■ Task item: Output everything in the listing exactly, with no line missing.

■ Available records:
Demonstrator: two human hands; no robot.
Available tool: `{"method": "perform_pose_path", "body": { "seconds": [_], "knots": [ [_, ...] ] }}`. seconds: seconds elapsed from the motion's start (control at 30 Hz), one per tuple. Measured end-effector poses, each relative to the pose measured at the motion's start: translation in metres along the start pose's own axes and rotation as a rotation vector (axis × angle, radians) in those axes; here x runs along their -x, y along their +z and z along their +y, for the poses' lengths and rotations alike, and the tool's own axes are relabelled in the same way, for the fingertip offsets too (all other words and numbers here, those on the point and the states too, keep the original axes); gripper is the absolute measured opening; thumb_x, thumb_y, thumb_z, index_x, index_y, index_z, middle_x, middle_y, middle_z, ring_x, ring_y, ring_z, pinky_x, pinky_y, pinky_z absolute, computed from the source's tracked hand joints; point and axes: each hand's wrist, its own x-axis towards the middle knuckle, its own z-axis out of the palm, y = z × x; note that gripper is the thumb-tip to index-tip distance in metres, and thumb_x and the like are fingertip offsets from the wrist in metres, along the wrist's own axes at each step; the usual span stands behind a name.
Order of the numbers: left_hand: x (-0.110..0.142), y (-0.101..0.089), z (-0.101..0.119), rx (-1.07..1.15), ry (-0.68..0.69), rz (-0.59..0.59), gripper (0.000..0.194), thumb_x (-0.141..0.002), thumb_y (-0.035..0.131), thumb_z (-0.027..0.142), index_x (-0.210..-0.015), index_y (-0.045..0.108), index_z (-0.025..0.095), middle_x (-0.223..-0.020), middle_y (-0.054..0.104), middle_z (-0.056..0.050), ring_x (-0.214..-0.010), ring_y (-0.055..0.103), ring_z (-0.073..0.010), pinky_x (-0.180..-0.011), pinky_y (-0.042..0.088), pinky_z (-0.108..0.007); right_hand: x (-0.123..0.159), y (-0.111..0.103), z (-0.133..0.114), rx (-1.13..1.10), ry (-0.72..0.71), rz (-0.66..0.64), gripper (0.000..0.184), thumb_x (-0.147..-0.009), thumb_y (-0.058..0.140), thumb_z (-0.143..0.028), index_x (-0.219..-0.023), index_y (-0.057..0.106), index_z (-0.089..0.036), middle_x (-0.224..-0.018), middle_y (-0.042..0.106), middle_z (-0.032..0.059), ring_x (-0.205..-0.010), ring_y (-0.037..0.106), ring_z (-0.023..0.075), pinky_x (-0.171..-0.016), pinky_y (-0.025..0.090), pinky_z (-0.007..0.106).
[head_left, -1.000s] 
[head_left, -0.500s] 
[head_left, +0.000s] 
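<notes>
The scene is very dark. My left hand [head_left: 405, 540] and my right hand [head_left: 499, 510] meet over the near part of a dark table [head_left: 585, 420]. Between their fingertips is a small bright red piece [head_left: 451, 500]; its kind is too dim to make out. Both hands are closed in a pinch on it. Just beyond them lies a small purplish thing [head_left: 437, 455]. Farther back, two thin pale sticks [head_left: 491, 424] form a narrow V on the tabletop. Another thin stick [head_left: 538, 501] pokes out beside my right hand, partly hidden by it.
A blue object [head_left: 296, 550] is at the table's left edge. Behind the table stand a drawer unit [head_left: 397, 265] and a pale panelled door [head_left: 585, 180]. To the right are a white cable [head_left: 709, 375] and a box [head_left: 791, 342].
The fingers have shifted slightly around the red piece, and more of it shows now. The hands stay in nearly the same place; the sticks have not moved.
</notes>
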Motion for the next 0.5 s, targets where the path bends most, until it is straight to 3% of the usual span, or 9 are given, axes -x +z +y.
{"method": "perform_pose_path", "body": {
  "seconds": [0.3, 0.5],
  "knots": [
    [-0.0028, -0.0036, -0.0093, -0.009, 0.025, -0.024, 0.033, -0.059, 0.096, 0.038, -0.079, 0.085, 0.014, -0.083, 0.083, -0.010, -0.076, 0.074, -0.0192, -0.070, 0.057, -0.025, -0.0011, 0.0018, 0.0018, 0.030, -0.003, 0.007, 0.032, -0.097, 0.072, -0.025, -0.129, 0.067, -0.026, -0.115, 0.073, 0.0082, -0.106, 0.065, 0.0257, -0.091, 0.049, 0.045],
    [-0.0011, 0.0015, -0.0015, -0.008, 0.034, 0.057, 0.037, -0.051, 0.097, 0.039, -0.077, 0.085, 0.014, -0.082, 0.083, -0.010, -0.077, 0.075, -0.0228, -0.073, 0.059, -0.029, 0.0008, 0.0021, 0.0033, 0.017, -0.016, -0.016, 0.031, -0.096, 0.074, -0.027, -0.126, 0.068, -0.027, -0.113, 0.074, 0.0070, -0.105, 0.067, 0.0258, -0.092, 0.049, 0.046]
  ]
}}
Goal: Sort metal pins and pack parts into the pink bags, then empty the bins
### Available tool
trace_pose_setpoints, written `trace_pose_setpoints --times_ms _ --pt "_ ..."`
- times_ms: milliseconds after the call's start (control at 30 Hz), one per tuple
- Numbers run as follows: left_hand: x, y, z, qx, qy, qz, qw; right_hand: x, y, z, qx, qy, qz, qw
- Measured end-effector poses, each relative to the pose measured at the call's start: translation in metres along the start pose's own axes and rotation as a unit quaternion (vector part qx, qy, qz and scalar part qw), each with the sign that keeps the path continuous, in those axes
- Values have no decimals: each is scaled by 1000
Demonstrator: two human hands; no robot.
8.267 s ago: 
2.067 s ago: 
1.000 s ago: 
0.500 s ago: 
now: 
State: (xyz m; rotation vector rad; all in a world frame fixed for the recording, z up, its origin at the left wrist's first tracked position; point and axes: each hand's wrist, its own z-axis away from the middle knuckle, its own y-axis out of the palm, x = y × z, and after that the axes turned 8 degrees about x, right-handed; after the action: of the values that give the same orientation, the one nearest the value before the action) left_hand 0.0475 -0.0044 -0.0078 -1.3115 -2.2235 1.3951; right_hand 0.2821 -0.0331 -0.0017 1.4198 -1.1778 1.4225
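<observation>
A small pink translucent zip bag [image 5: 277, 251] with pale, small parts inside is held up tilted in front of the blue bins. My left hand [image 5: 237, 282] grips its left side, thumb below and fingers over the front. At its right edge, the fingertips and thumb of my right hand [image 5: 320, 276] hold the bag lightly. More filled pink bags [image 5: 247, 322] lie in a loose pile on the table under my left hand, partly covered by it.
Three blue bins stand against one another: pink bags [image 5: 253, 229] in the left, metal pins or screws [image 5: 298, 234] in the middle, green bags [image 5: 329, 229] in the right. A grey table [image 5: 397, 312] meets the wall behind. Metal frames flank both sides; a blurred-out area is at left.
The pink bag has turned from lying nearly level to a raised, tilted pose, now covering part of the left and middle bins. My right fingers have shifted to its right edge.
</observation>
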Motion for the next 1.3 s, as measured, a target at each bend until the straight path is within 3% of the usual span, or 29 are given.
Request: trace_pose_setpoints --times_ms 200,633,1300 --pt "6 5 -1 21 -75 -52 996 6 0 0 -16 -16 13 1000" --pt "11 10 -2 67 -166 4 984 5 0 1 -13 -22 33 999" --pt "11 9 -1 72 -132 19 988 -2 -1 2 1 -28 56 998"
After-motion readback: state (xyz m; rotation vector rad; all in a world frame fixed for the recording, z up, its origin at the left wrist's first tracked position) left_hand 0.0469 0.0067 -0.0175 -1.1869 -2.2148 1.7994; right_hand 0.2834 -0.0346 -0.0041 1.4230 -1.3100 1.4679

■ Solution for this exercise:
Demonstrator: two human hands; no robot.
Available tool: `{"method": "perform_pose_path", "body": { "seconds": [_], "knots": [ [_, ...] ] }}`. seconds: seconds elapsed from the motion's start (control at 30 Hz), one per tuple. Measured end-effector poses, each relative to the pose measured at the motion's start: translation in metres along the start pose's own axes and rotation as a rotation vector (axis × angle, radians) in those axes; here x runs along their -x, y along their +z and z along their +y, for the poses' lengths and rotations alike, and the tool's own axes are relabelled in the same way, for the fingertip offsets too (all other words and numbers here, those on the point and the states too, keep the original axes); gripper is the absolute measured opening; thumb_x, thumb_y, thumb_z, index_x, index_y, index_z, middle_x, middle_y, middle_z, ring_x, ring_y, ring_z, pinky_x, pinky_y, pinky_z absolute, computed from the source's tracked hand joints; point and axes: each hand's wrist, its own x-axis towards the middle knuckle, its own z-axis out of the palm, y = z × x; note that gripper is the thumb-tip to index-tip distance in metres, and thumb_x and the like are fingertip offsets from the wrist in metres, along the wrist's own axes at each step; the usual span stands behind a name.
Order of the numbers: left_hand: x (-0.110..0.142), y (-0.101..0.089), z (-0.101..0.119), rx (-1.07..1.15), ry (-0.68..0.69), rz (-0.59..0.59), gripper (0.000..0.194), thumb_x (-0.141..0.002), thumb_y (-0.035..0.131), thumb_z (-0.027..0.142), index_x (-0.210..-0.015), index_y (-0.045..0.108), index_z (-0.025..0.095), middle_x (-0.223..-0.020), middle_y (-0.054..0.104), middle_z (-0.056..0.050), ring_x (-0.214..-0.010), ring_y (-0.055..0.103), ring_z (-0.073..0.010), pinky_x (-0.180..-0.011), pinky_y (-0.042..0.088), pinky_z (-0.108..0.007); right_hand: x (-0.123..0.159), y (-0.111..0.103), z (-0.133..0.114), rx (-1.13..1.10), ry (-0.72..0.71), rz (-0.66..0.64), gripper (0.000..0.184), thumb_x (-0.147..-0.009), thumb_y (-0.058..0.140), thumb_z (-0.143..0.028), index_x (-0.219..-0.023), index_y (-0.057..0.106), index_z (-0.089..0.036), middle_x (-0.224..-0.018), middle_y (-0.042..0.106), middle_z (-0.032..0.059), ring_x (-0.205..-0.010), ring_y (-0.037..0.106), ring_z (-0.023..0.075), pinky_x (-0.171..-0.016), pinky_y (-0.025..0.090), pinky_z (-0.007..0.106).
[head_left, -1.000s] 
[head_left, -0.500s] 
[head_left, +0.000s] 
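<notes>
The scene is very dark. My left hand [head_left: 405, 540] and my right hand [head_left: 499, 510] meet over the near part of a dark table [head_left: 585, 420]. Between their fingertips is a small bright red piece [head_left: 451, 500]; its kind is too dim to make out. Both hands are closed in a pinch on it. Just beyond them lies a small purplish thing [head_left: 437, 455]. Farther back, two thin pale sticks [head_left: 491, 424] form a narrow V on the tabletop. Another thin stick [head_left: 538, 501] pokes out beside my right hand, partly hidden by it.
A blue object [head_left: 296, 550] is at the table's left edge. Behind the table stand a drawer unit [head_left: 397, 265] and a pale panelled door [head_left: 585, 180]. To the right are a white cable [head_left: 709, 375] and a box [head_left: 791, 342].
The fingers have shifted slightly around the red piece, and more of it shows now. The hands stay in nearly the same place; the sticks have not moved.
</notes>
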Motion for the next 0.5 s, targets where the path bends most, until it is straight to 3% of the usual span, or 9 are given, axes -x +z +y.
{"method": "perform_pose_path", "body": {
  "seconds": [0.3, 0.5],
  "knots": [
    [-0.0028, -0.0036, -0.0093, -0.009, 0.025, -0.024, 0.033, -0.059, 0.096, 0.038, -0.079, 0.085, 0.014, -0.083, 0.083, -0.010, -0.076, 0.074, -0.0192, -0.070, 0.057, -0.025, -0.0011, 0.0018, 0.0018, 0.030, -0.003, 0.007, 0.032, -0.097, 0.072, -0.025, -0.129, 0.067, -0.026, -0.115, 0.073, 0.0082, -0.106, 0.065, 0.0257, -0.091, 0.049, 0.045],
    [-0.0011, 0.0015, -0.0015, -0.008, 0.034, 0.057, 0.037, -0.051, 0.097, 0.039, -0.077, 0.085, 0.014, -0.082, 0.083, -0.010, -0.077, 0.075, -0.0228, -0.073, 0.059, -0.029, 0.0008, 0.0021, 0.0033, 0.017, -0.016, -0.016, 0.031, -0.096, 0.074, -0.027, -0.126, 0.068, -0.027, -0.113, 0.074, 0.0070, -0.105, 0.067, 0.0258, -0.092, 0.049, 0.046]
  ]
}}
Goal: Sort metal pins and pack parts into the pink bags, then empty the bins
### Available tool
trace_pose_setpoints, written `trace_pose_setpoints --times_ms _ --pt "_ ..."`
- times_ms: milliseconds after the call's start (control at 30 Hz), one per tuple
- Numbers run as follows: left_hand: x, y, z, qx, qy, qz, qw; right_hand: x, y, z, qx, qy, qz, qw
- Measured end-effector poses, each relative to the pose measured at the call's start: translation in metres along the start pose's own axes and rotation as a unit quaternion (vector part qx, qy, qz and scalar part qw), each with the sign that keeps the path continuous, in those axes
- Values have no decimals: each is scaled by 1000
Demonstrator: two human hands; no robot.
8.267 s ago: 
2.067 s ago: 
1.000 s ago: 
0.500 s ago: 
now: 
State: (xyz m; rotation vector rad; all in a world frame fixed for the recording, z up, its origin at the left wrist's first tracked position; point and axes: each hand's wrist, its own z-axis away from the middle knuckle, its own y-axis out of the palm, x = y × z, and after that the axes turned 8 degrees about x, right-handed; after the action: of the values that give the same orientation, the one nearest the value before the action) left_hand 0.0475 -0.0044 -0.0078 -1.3115 -2.2235 1.3951; right_hand 0.2821 -0.0331 -0.0017 1.4198 -1.1778 1.4225
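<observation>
A small pink translucent zip bag [image 5: 277, 251] with pale, small parts inside is held up tilted in front of the blue bins. My left hand [image 5: 237, 282] grips its left side, thumb below and fingers over the front. At its right edge, the fingertips and thumb of my right hand [image 5: 320, 276] hold the bag lightly. More filled pink bags [image 5: 247, 322] lie in a loose pile on the table under my left hand, partly covered by it.
Three blue bins stand against one another: pink bags [image 5: 253, 229] in the left, metal pins or screws [image 5: 298, 234] in the middle, green bags [image 5: 329, 229] in the right. A grey table [image 5: 397, 312] meets the wall behind. Metal frames flank both sides; a blurred-out area is at left.
The pink bag has turned from lying nearly level to a raised, tilted pose, now covering part of the left and middle bins. My right fingers have shifted to its right edge.
</observation>
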Motion for the next 1.3 s, as measured, a target at each bend until the straight path is within 3% of the usual span, or 29 are given.
Request: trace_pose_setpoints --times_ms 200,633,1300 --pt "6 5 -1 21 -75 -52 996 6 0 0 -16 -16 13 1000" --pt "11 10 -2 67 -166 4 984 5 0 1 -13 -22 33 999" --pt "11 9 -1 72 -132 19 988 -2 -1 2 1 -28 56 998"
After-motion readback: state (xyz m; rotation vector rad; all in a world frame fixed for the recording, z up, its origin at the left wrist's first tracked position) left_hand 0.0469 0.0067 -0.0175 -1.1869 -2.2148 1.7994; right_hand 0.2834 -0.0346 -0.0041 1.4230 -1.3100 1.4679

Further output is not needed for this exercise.